Essa notícia foi muito chocante para alguém como Lily, que sempre foi independente e ativa, por isso ela surge com uma ideia radical, mas que a confortaria: um suicídio assistido. Tudo planejado, para que ela não chegasse ao ponto de ficar dependente de máquinas e apenas sobreviver, não viver plenamente. A data se aproxima e ela decide reunir a família para um último final de semana, assim poderia se despedir de todos que realmente importam para ela: marido, filhas, “maridos”, o único neto e a melhor amiga da vida toda.

Em uma situação estressante como essa os conflitos entram em cena, problemas antigos e novos. Jennifer, a filha mais velha, é a certinha e controladora, seu marido, Michael, não é má pessoa, mas seu comportamento às vezes irrita o resto da família. O filho deles, Jonathan, tem 17 anos e está passando por aquela fase de escolher uma faculdade, o que é difícil com país como o dele. Embora seja o mais novo da família, é Jonathan quem consegue confortar o clima pesado da reunião, conversando com os avós. Ele sente também o acolhimento deles, sentindo-se a vontade para revelar algumas coisas que os pais não sabia dele, como sua escolha de profissão, que não era o que o pai tinha em mente.
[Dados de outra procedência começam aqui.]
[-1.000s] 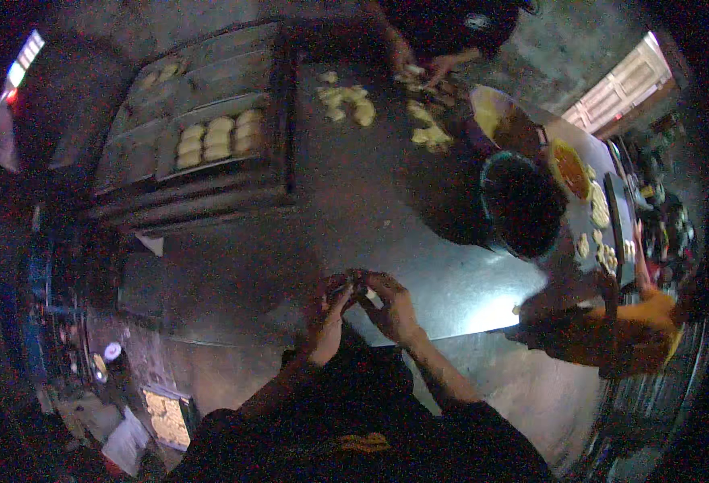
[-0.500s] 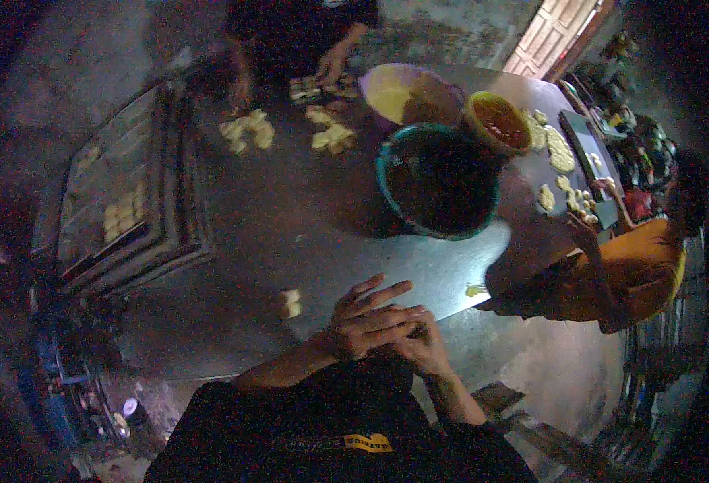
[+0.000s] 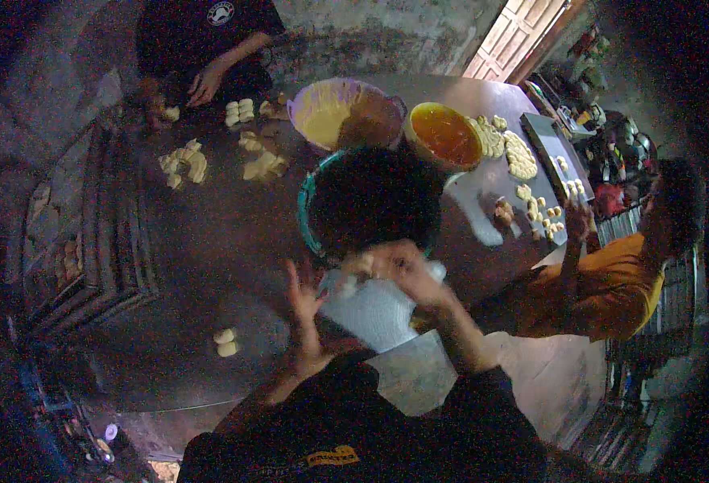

Anna, a filha mais nova, é o completo oposto. Ela enfrenta problemas pessoais, nunca se encontrou em nenhuma profissão e nunca se deu muito bem com a irmã. Ela é abertamente lésbica e mantem um relacionamento de idas e vindas com Chris, que a acompanha no final de semana. Chris não só dá atenção a Lily e a Paul, como também se torna uma boa amiga para Jonathan. A fragilidade de Anna é sempre apontada por Jennifer, sem saber que isso poderia a afetar de forma séria, provocando a irmã até que o clima pese mais ainda. Liz, a melhor amiga da vida toda, parece ser uma estranha nesse cenário, mas ela é considerada como parte da família, tanto por Lily quanto por Paul, ela os conhece desde antes um conhecer o outro. Embora ela sempre esteja ali para ajudar, sua presença causa alguns conflitos, como a possibilidade de ela ser a amante de Paul.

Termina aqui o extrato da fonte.